Llegamos al cruce donde teníamos que separarnos para prepararnos para la noche, y Michaela finalmente habló un momento después.

—¿Dónde nos reuniremos?

Ya que nos quedaremos en tu lugar, pero tú te diriges al lugar de Aria.

—Cuando ustedes terminen, pueden llamarme por teléfono y les diré dónde estamos —respondió Liara, y nos dimos la vuelta para irnos.

Ella puso su mano sobre mi hombro, y no me gustó el gesto, así que la retiré y en su lugar tomé su mano.

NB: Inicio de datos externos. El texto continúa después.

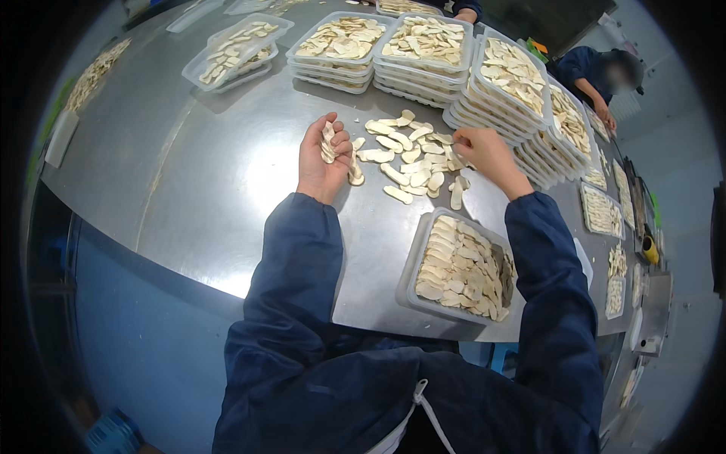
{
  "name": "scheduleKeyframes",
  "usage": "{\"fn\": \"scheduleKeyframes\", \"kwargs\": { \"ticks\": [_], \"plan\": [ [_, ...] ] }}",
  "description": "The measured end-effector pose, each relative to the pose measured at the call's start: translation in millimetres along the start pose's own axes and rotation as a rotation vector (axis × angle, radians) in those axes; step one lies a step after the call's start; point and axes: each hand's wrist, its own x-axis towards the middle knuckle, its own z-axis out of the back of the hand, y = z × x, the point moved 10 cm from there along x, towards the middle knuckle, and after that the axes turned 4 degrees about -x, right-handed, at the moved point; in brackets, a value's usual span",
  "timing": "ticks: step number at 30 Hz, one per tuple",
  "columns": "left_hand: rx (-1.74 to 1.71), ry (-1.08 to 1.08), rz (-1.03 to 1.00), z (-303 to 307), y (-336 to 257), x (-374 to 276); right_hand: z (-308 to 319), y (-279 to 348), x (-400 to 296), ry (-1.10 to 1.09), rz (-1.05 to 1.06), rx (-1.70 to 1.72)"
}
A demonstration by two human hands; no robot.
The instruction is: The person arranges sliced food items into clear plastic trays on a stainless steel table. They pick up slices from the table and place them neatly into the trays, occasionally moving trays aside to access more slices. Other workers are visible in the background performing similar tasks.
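My left hand (327, 154), palm up, has its fingers curled around several pale dried slices (328, 142) that look like mushroom. At the right edge of a loose pile of slices (417, 162) is my right hand (482, 150), its fingertips pinched together at the slices; whether one is between them I cannot tell. Nearer my body, a clear plastic tray (439, 213) stands on the steel table (227, 187). Overlapping slices lie in it, with a neat row along its left side and a darker part at its right.
Stacked trays of slices (340, 65) line the far side, with taller stacks (499, 113) beyond my right hand. Tilted trays (232, 54) stand at the back left. A co-worker (595, 74) leans over the table at the upper right; another person's hand (466, 15) shows at the top.
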Motion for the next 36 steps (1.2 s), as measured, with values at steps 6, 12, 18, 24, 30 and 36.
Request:
{"fn": "scheduleKeyframes", "kwargs": {
  "ticks": [6,12,18,24,30,36],
  "plan": [
    [-0.022,0.008,-0.025,4,-6,4,-24,16,31,-0.024,0.132,-0.121],
    [0.001,0.018,0.066,0,2,2,-49,40,47,0.024,0.273,-0.294],
    [0.224,0.058,0.415,10,41,-6,5,86,39,-0.067,0.379,-0.159],
    [0.411,0.022,0.340,-11,48,-20,46,112,30,-0.191,0.503,0.025],
    [0.178,0.077,0.244,-8,22,-5,46,31,28,-0.048,0.171,-0.007],
    [-0.096,-0.041,0.238,-1,16,-4,-2,-14,-9,0.182,0.082,-0.097]
  ]
}}
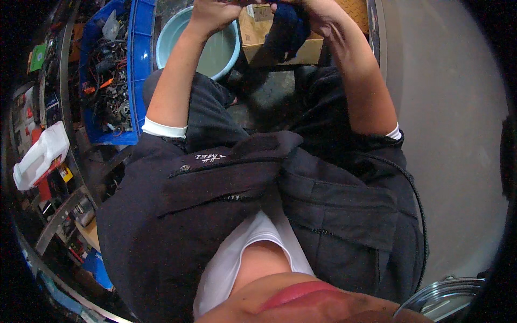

Llegamos a mi apartamento, y saqué mis llaves y lo abrí.

El apartamento estaba tranquilo, con solo un libro abierto en la mesa del centro.

Liara me miró, y yo la miré a ella.

—¡Mel!

¡Mel!

—llamé, pero no hubo respuesta.

Liara caminó hacia el libro abierto en la mesa y de inmediato le echó un vistazo; lo dejó caer instantáneamente.

—Ari, esto es para ti —tartamudeó, temblando incontrolablemente, con una sola lágrima cayendo de sus ojos.

¿Qué podría haber dentro de ese libro?